Recall the double angle identity,

`\sin^2x=\frac{1-\cos(2x)}2`

Then the volume is

`\displaystyle\frac\pi2\int_0^(2\pi/3)(1-\cos(2x))\,\mathrm dx=\frac\pi2\left(x-\frac12\sin(2x)\right)\bigg|_0^(2\pi/3)`

`=\displaystyle\frac\pi2(\frac{2\pi}3-\frac12\sin\frac{4\pi}3\right)`

`=\boxed{\frac{\pi^2}3+\frac{\pi\sqrt3}8}`

Answer 2

`V=(\pi^2)/(3)+(\pi\sqrt3)/(8)`

Explanation:

We are given that a region R is bounded by y= sin x and x- axis on the interval
`[0,(2\pi)/(3)]`

We have to write definite integral for the volume V of solid formed by R is revolved about x- axis and we have to find V.

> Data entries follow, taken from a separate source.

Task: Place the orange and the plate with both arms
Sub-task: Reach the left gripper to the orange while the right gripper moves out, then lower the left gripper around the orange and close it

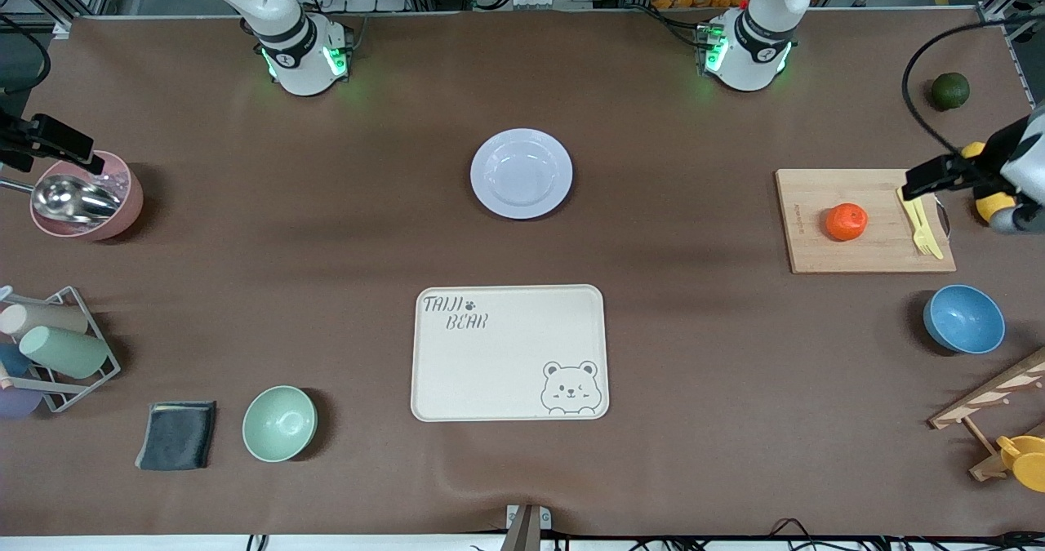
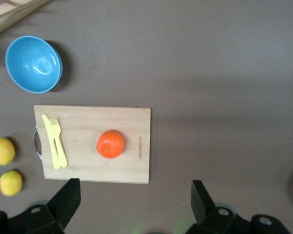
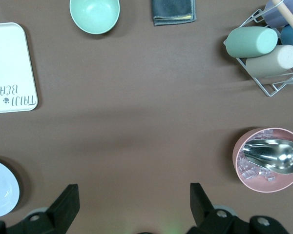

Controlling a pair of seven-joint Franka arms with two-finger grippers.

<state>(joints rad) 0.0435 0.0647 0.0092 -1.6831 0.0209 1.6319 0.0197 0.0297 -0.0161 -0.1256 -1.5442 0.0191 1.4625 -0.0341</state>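
Observation:
The orange (image 1: 846,221) sits on a wooden cutting board (image 1: 816,249) at the left arm's end of the table; it also shows in the left wrist view (image 2: 110,144). The pale lavender plate (image 1: 521,173) lies empty mid-table, with its edge in the right wrist view (image 3: 0,189). My left gripper (image 1: 939,175) (image 2: 135,204) hangs high, open and empty, over bare table beside the board. My right gripper (image 1: 49,139) (image 3: 133,204) hangs high, open and empty, over bare table between the plate and a pink bowl (image 1: 114,208).
A cream bear tray (image 1: 510,306) lies nearer the front camera than the plate. A yellow fork (image 1: 918,220) lies on the board. Around are lemons (image 2: 2,150), a dark green fruit (image 1: 950,91), a blue bowl (image 1: 963,319), a mint bowl (image 1: 279,423), a grey cloth (image 1: 177,434) and a cup rack (image 1: 57,347).

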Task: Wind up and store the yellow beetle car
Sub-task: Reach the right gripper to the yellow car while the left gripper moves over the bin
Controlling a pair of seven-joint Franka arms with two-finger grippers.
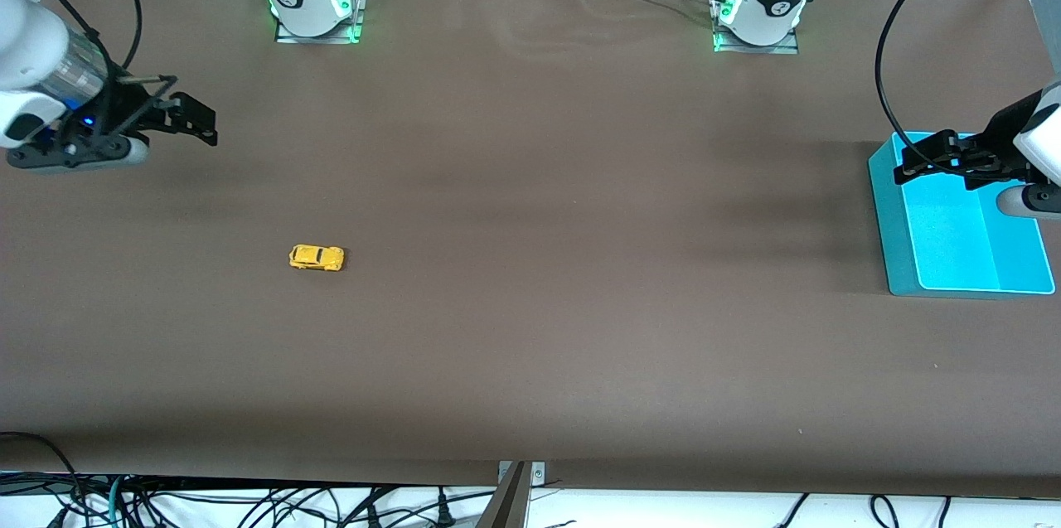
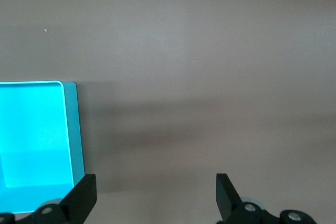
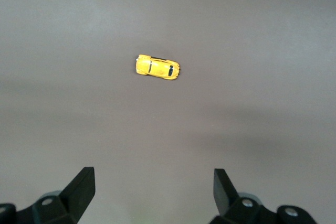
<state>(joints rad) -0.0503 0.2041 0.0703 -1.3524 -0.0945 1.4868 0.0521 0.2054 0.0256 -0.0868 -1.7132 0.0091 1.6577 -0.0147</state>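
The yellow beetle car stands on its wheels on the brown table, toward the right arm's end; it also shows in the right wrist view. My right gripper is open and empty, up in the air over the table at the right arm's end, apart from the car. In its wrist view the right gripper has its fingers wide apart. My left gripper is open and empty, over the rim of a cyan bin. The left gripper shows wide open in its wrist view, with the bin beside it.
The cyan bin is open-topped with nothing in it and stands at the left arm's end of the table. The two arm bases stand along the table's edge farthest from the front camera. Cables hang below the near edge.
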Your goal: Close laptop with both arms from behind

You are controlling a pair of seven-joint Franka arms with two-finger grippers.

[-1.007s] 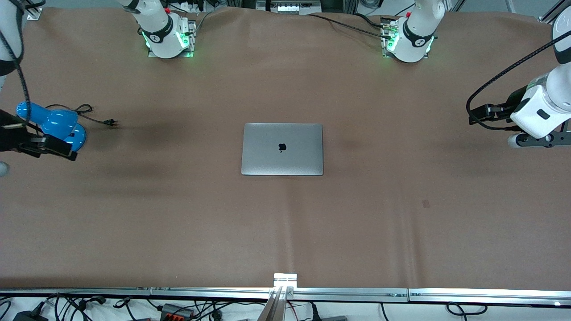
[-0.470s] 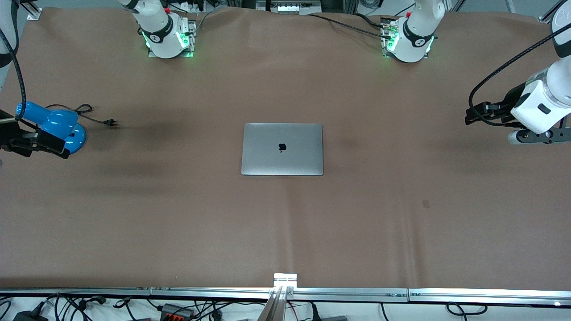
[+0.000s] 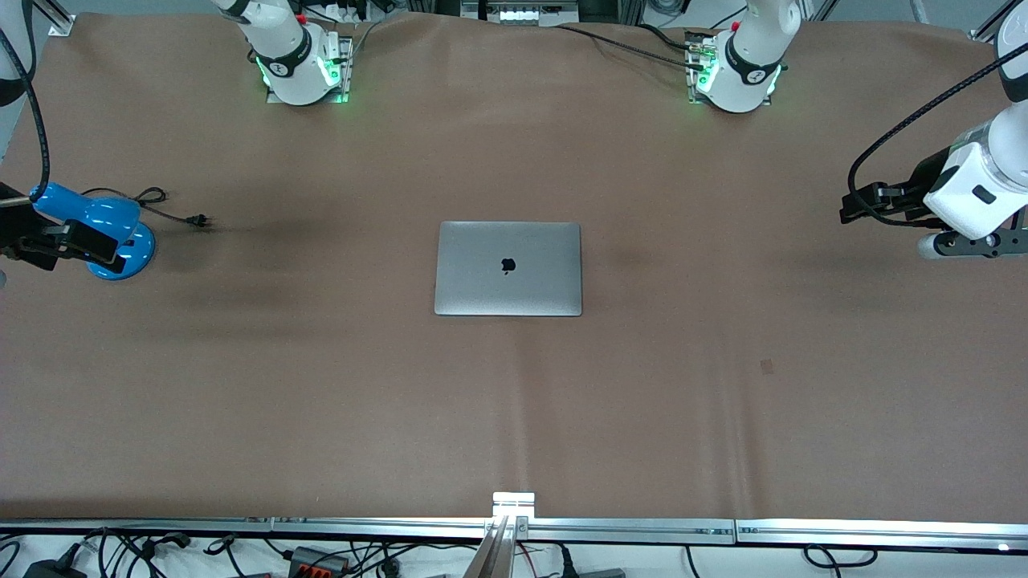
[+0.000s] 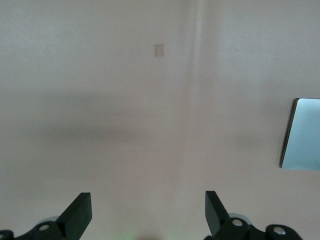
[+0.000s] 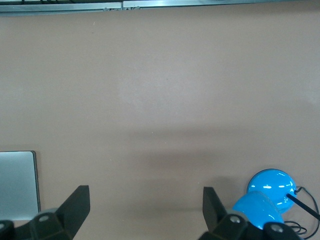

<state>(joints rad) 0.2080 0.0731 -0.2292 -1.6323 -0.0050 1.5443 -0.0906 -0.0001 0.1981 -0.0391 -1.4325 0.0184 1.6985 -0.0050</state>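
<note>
Laptop [image 3: 507,269]: lid down flat at the table's middle, apple logo up.
Left gripper [image 4: 149,212]: fingers spread wide, empty, up over the table's left-arm end, well apart from the laptop.
Right gripper [image 5: 146,207]: fingers spread wide, empty, over the blue lamp [image 3: 108,233], well apart from the laptop.

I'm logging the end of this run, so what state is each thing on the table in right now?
laptop: shut, lid down flat, logo up, mid-table, untouched.
left gripper: open, holding nothing, over bare cloth at the left arm's end of the table.
right gripper: open, holding nothing, over the blue desk lamp at the right arm's end.
blue desk lamp: on the table, its plug lying loose on the cloth, unplugged.
</note>
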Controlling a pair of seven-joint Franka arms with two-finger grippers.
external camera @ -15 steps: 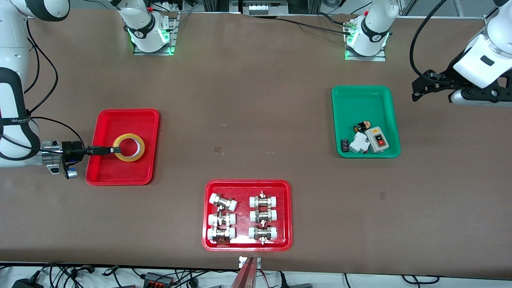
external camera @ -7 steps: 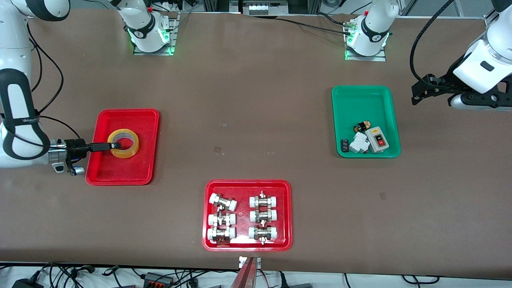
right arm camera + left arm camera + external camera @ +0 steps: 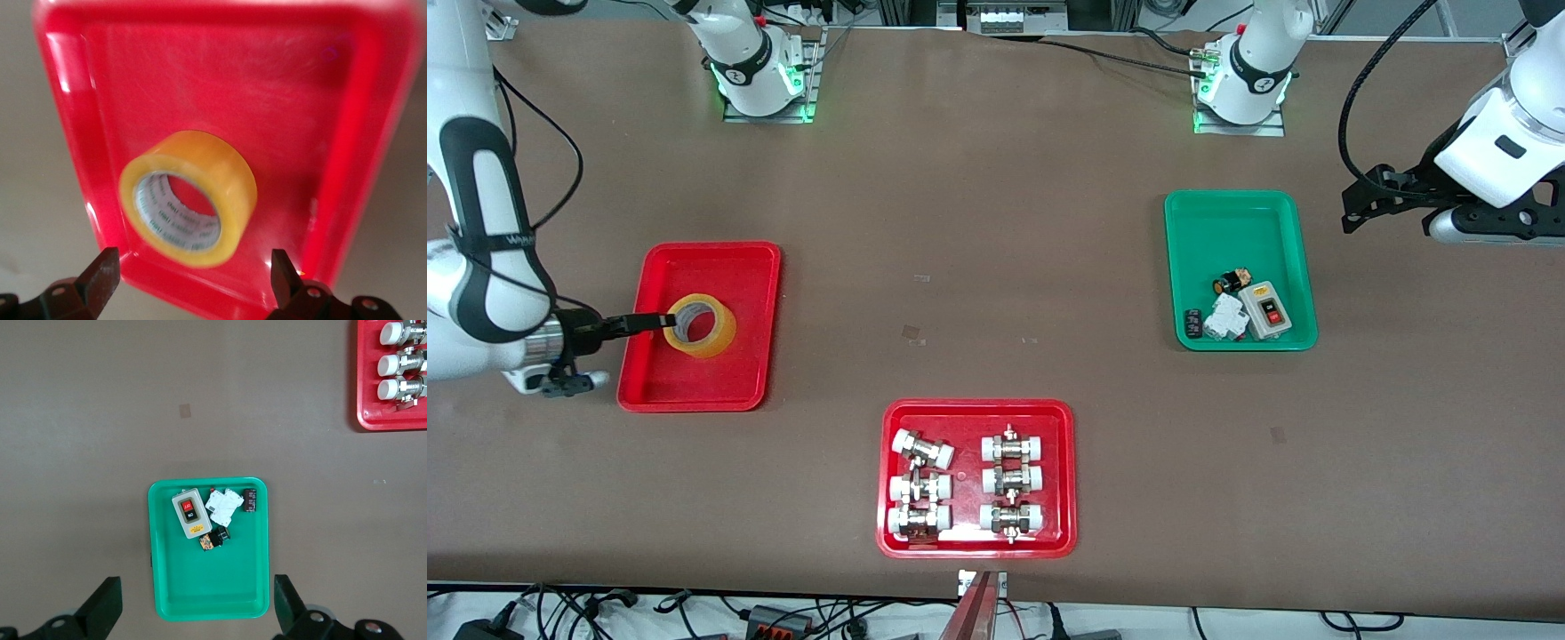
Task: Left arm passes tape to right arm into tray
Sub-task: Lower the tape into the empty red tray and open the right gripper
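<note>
- The wide roll of translucent yellow packing tape (image 3: 701,326) with a white core lies in the plain red plastic tray (image 3: 738,267), toward its right-arm end.
- The right gripper (image 3: 665,320), fingers spread and holding nothing, is at that tray's rim beside the tape.
- The left gripper (image 3: 193,610), fingers apart and empty, waits above the green plastic tray (image 3: 167,587).

Brown tabletop (image 3: 996,267), cables (image 3: 605,609) along its edge
</note>
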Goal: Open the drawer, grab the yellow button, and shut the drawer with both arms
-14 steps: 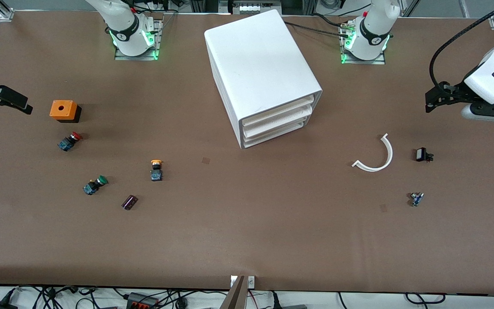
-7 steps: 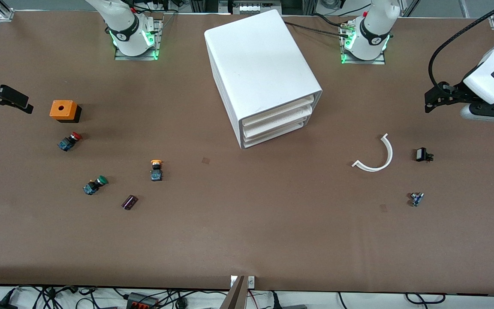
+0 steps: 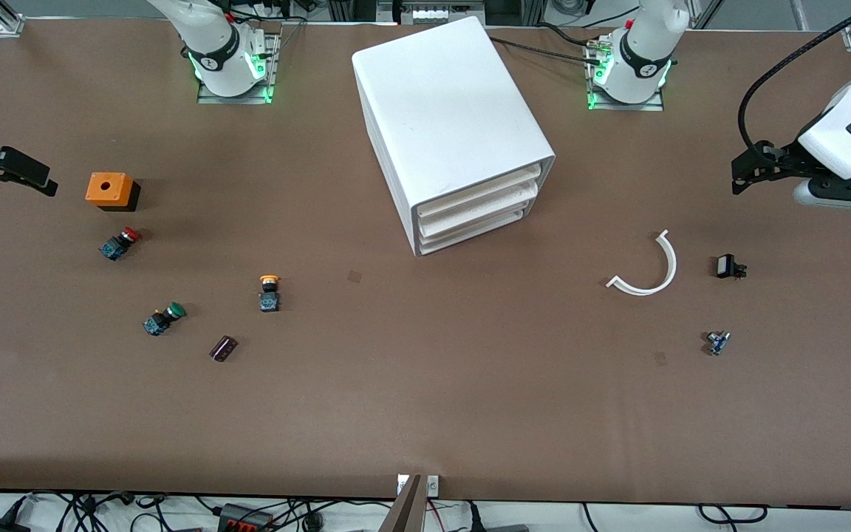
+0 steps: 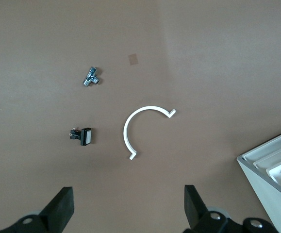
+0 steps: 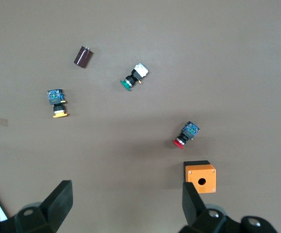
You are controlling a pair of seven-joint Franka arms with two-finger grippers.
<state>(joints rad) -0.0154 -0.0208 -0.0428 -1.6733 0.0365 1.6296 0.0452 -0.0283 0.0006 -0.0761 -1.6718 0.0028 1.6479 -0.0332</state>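
Note:
The white cabinet [image 3: 455,118] stands mid-table with its three drawers pushed in. The uppermost drawer [image 3: 479,193] is shut, and a corner of it shows in the left wrist view [image 4: 276,162]. The button [image 3: 270,292] with the orange-yellow cap lies on the bare table toward the right arm's end, nearer the camera than the cabinet; it also shows in the right wrist view [image 5: 57,103]. My left gripper [image 3: 747,174] [image 4: 128,195] hangs open over the table at the left arm's end. At the other end my right gripper [image 3: 38,181] [image 5: 125,191] hangs open beside the orange box, holding nothing.
An orange box [image 3: 109,189], a red-capped button [image 3: 120,243], a green-capped button [image 3: 163,318] and a dark cylinder [image 3: 223,348] lie around the button. A white curved strip [image 3: 647,270], a small black part [image 3: 728,266] and a small metal part [image 3: 717,342] lie below the left gripper.

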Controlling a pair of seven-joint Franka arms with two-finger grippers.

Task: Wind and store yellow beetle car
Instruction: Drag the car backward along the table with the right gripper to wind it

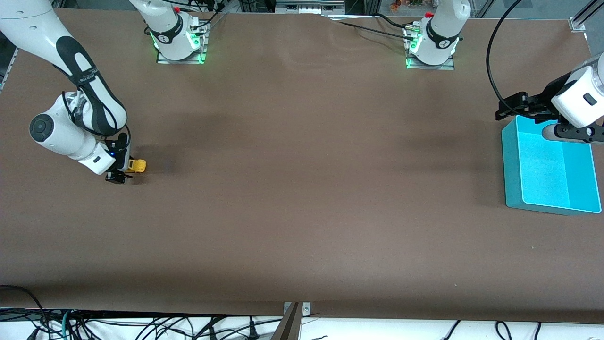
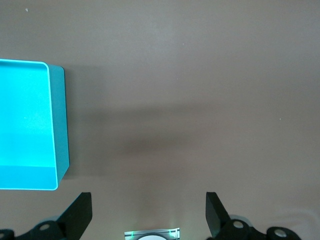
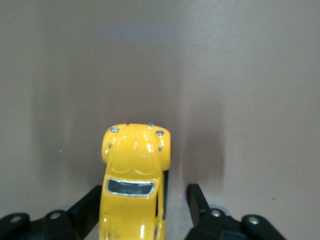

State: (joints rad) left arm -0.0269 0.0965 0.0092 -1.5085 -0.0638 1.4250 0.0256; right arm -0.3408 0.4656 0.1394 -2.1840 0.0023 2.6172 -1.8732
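Note:
The yellow beetle car (image 1: pixel 138 165) stands on its wheels on the brown table near the right arm's end. In the right wrist view the yellow beetle car (image 3: pixel 134 170) sits between the black fingers, its rounded nose pointing away from the wrist. My right gripper (image 1: pixel 121 169) (image 3: pixel 144 192) is low at the table and open: one finger lies against the car's side and the other stands clear of it with bare table between. My left gripper (image 1: pixel 514 106) (image 2: pixel 149 200) hangs open and empty over the table, beside the teal bin.
A teal bin (image 1: pixel 512 174) (image 2: pixel 61 125) with nothing in it stands at the left arm's end of the table. The brown tabletop (image 1: pixel 302 189) stretches bare between car and bin. Cables hang below the table's front edge.

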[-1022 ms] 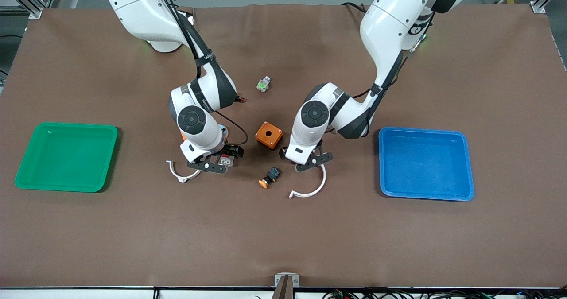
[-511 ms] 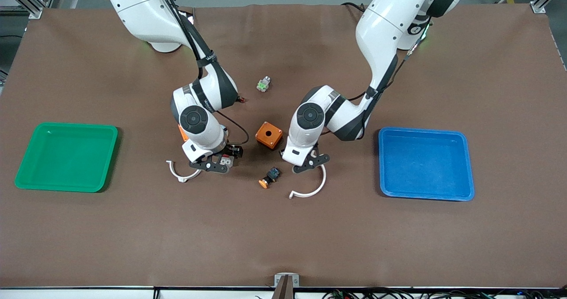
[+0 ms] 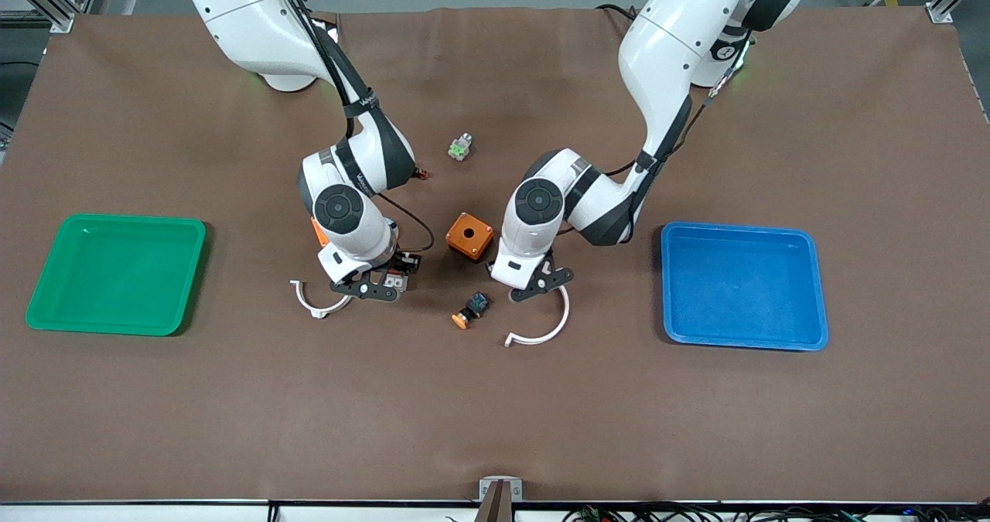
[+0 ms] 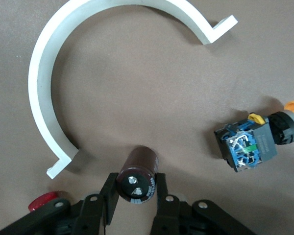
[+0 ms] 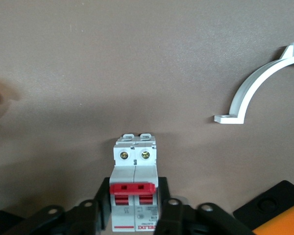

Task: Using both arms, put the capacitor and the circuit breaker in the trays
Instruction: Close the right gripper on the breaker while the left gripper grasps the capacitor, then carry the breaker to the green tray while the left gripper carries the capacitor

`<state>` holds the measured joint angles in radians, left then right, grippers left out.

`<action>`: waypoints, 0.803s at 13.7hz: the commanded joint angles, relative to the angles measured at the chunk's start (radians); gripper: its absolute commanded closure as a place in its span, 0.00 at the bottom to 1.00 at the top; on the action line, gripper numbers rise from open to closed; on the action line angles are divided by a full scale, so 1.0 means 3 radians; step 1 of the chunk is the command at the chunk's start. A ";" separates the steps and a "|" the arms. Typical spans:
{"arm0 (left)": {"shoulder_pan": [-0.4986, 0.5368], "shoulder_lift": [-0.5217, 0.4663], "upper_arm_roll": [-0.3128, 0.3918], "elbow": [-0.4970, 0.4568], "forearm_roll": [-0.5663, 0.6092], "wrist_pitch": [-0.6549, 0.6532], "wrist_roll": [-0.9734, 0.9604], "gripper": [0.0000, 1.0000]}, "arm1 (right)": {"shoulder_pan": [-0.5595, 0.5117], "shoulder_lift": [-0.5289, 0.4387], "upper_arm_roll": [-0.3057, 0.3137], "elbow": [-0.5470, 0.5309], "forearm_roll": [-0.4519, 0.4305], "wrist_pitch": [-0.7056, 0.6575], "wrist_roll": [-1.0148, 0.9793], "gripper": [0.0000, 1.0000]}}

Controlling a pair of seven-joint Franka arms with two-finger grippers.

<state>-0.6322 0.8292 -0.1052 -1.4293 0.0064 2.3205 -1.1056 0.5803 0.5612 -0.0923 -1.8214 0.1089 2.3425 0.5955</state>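
Observation:
My left gripper [image 3: 534, 284] is low over the table next to the orange box [image 3: 469, 236]. In the left wrist view it [image 4: 135, 182] is shut on the capacitor [image 4: 137, 174], a dark cylinder with a lighter end cap, its fingers [image 4: 109, 198] on both sides. The hand hides the capacitor in the front view. My right gripper [image 3: 384, 284] is shut on the circuit breaker [image 3: 396, 278], a white-grey block with red levers. It shows between that gripper's [image 5: 134, 196] fingers [image 5: 162, 198] in the right wrist view [image 5: 134, 191], low at the table.
A green tray [image 3: 46, 305] lies toward the right arm's end and a blue tray [image 3: 812, 290] toward the left arm's end. Two white curved clips [image 3: 313, 304] [image 3: 541, 329], a black part with an orange cap [image 3: 470, 311], a green-white part [image 3: 460, 148] and a small red-tipped part [image 3: 420, 172] lie about.
My left arm's hand has shifted slightly toward the orange box. My right hand has barely moved. Both grips are unchanged.

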 commanded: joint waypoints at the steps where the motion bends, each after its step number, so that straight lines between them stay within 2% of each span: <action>1: -0.0050 -0.0058 0.0125 0.0101 0.0117 -0.0075 -0.0104 0.99 | 0.0019 -0.0055 -0.0019 0.0007 -0.0046 -0.0031 -0.0001 0.78; 3: -0.0030 -0.0222 0.0212 0.0101 0.0132 -0.0284 -0.0104 1.00 | 0.0014 -0.0142 -0.0025 0.0129 -0.0026 -0.0321 0.0029 0.79; 5: -0.0005 -0.0452 0.0365 0.0101 0.0132 -0.0422 -0.0078 0.99 | -0.0078 -0.0285 -0.0045 0.0288 -0.0025 -0.0831 -0.0006 0.80; 8: 0.0102 -0.0744 0.0570 0.0096 0.0137 -0.0795 0.0034 1.00 | -0.0348 -0.0632 -0.0045 0.0360 -0.0025 -0.1334 -0.0123 0.80; 11: 0.0332 -0.0877 0.0570 0.0091 0.0132 -0.1061 0.0045 0.99 | -0.0813 -0.1026 -0.0045 0.0355 -0.0031 -0.1865 -0.0740 0.80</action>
<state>-0.5663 0.5973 0.0702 -1.3756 0.0272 2.0338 -1.0935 0.4331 0.3436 -0.1232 -1.6844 0.1075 1.8582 0.4839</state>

Volume of solid is given by

`V=\pi \int_(0)^{(2\pi)/(3)} sin^2 xdx`

We know that
`sin^2x=(1-cos2x)/(2)`

`V=(\pi)/(2) \int_(0)^{(2\pi)/(3)} (1-cos 2x) dx`

`V=(\pi)/(2)(x-(sin2x)/(2))^{(2\pi)/(3)}_(0)`

`V=(\pi)/(2)((2\pi)/(3)-(1)/(2)sin(4\pi)/(3))`

`V=(\pi)/(2)((2\pi)/(3)-(1)/(2)sin(\pi+(\pi)/(3)))`

`V=(\pi)/(2)((2\pi)/(3)+(1)/(2)sin(\pi)/(3))`

`sin(\pi+(\pi)/(3))=-sin(\pi)/(3)=-(\sqrt3)/(2)`

`V=(\pi)/(2)((2\pi)/(3)+(1)/(2)\cdot(\sqrt3)/(2))`

`V=(\pi^2)/(3)+(\pi\sqrt3)/(8)`

Hence, the volume of solid when R is revolved around the x- axis=
`V=(\pi^2)/(3)+(\pi\sqrt3)/(8)`